I LOVE talking about blocks, studying blocks, and playing with them in Photoshop... I am always on a quest for great blocks and trying to figure out what makes them so great ... So I started this companion blog that will be devoted to this quest. But also check out my regular blog at http://olderrose.blogspot.com

Thursday, October 27, 2011

Let's Talk Block

In Sharon Boggon's class last April she felt the key to what makes a successful block was contrast and we discussed it at length.  I had to think about that for a very long time and while contrast is vitally important, there is one more thing more important in my opinion....  "Harmony... a pleasing arrangement of parts to their whole and to each other..." After searching through the many blocks this summer I am even more convinced of this and you will hear it often from me and this block by Sharon Boggon is a perfect example.  Here are some of the reasons I chose it to be among the best of the best...
Look at all the parts of this block and how they relate to each other and how they combine to one complete whole... Nothing stands alone in this block... Every part is unique but complements every other part...

 Now about these parts!  The first thing that attracted my eye was the fabulous seam treatment upper left.. It alone is a work of art... Basically it is quite simple... chain scallops with stacked sequins and beads but the colors echo every single color in the block.. This simple seam adds immeasurably to this block.  Look at the block without it... The block feels incomplete without it... If you ever had any doubts about the importance of seams and what you can achieve with them...here it is..

Next is the rich surface texture of the flowers.  It also incorporates all the block's colors but for me the drama is in the size of it.  It anchors the block and frames the silkie.. It wouldn't be nearly as stunning if it were any smaller...

And of course there are all the  elements placed strategically  for your eye move smoothly around the block...
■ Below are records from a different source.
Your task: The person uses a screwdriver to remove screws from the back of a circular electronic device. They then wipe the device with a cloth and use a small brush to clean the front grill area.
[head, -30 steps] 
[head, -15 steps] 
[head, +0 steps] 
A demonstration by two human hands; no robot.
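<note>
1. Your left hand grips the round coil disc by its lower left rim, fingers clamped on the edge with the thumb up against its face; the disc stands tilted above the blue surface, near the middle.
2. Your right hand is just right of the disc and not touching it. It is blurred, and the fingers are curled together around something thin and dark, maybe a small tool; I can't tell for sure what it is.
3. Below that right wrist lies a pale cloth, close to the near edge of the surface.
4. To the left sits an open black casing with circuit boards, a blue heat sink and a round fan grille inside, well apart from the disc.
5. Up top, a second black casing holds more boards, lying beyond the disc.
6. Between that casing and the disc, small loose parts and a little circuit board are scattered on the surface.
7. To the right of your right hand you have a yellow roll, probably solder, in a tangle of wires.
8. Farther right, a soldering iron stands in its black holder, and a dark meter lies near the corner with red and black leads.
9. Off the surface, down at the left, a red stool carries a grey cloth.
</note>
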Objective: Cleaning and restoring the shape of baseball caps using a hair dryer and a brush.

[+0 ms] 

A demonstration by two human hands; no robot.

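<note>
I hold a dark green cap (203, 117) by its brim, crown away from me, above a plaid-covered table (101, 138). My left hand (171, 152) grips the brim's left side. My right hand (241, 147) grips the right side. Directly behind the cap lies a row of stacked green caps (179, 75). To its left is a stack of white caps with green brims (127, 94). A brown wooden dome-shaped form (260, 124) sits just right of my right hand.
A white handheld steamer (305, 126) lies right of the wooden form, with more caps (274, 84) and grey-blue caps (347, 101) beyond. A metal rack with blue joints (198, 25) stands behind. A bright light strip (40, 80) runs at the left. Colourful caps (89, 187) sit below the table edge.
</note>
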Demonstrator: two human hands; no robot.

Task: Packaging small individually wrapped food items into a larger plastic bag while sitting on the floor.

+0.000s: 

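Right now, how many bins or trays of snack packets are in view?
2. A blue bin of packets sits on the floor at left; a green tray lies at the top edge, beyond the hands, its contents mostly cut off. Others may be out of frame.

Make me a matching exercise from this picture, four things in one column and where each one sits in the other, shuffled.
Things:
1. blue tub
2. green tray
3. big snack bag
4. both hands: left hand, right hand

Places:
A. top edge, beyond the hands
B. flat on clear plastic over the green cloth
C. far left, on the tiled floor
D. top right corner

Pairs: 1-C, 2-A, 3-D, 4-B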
And finally one of the least  talked about design elements  in crazy quilting...quiet spots for the eye to pause.  There are three kinds in this block..  First is upper right.. It is not just a patch with a button stuck in the middle...  The buttons are complements to the seam but the patch is small but quiet.  The second  quiet spot is lower left..  Even though it is heavily embellished with a lace motif and beads, the dark color recedes and does not draw your eye at all...  The third and loveliest is the pink patch that is unembellished except for the seams..  The upper left seams and the flower treatment would all mesh together if it were not for that quiet pink patch between them... There is also the quiet but gorgeous beaded diagonal seam  lower left...  Lesson.... Not every thing has to stand up and shout to be an important part of the design of a block.


  1. I agree with your phrase about harmony. Your discussion of this block is very interesting.

  2. Gerry,
    I agree about the harmony in this block. The gold fans are somewhat duplicated in the gold flowers sprinkled throughout the flower treatment. It is in this harmony I find my eye moving around. I see a color repeated here and there and I find myself looking for it in other places. A "Where's Waldo" of color repetition so to speak.
    I like how you did the side by side photos to show how the balance of the block is different with elements removed.
    Thank you for sharing this example and giving us a different angle on contrast.
    A question for a future post...When you are stitching and you see a blank spot or something that is out of balance, how do you decide on a motif or treatment to fill that void? Is it based on the shape of the void? Or is it just a motif you like, kind of a random stick a butterfly in the space?
    That is always a stitcking point with me. What is the block asking me to place on it? Your blocks speak to you, don't they???

  3. Thanks Gerry this is lovely compliment - to think folks look so long at what I do!